_Aim of the task_
Set down exactly the lines that run from the line with "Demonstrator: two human" to the end of the data, and nothing else.

_Stored data_
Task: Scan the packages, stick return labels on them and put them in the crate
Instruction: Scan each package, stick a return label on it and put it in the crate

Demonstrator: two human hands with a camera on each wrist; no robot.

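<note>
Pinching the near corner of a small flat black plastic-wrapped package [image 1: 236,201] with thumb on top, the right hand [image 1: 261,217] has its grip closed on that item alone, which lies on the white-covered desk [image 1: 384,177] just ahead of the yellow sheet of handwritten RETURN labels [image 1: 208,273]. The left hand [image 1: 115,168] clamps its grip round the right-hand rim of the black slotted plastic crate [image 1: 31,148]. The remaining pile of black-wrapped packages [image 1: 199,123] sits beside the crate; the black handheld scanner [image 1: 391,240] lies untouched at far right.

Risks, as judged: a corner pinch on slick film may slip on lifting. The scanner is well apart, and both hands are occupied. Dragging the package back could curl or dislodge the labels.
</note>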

_Worked solution_
Demonstrator: two human hands with a camera on each wrist; no robot.

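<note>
Pinching the near corner of a small flat black plastic-wrapped package [image 1: 236,201] with thumb on top, the right hand [image 1: 261,217] has its grip closed on that item alone, which lies on the white-covered desk [image 1: 384,177] just ahead of the yellow sheet of handwritten RETURN labels [image 1: 208,273]. The left hand [image 1: 115,168] clamps its grip round the right-hand rim of the black slotted plastic crate [image 1: 31,148]. The remaining pile of black-wrapped packages [image 1: 199,123] sits beside the crate; the black handheld scanner [image 1: 391,240] lies untouched at far right.

Risks, as judged: a corner pinch on slick film may slip on lifting. The scanner is well apart, and both hands are occupied. Dragging the package back could curl or dislodge the labels.
</note>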

That wraps up the exercise.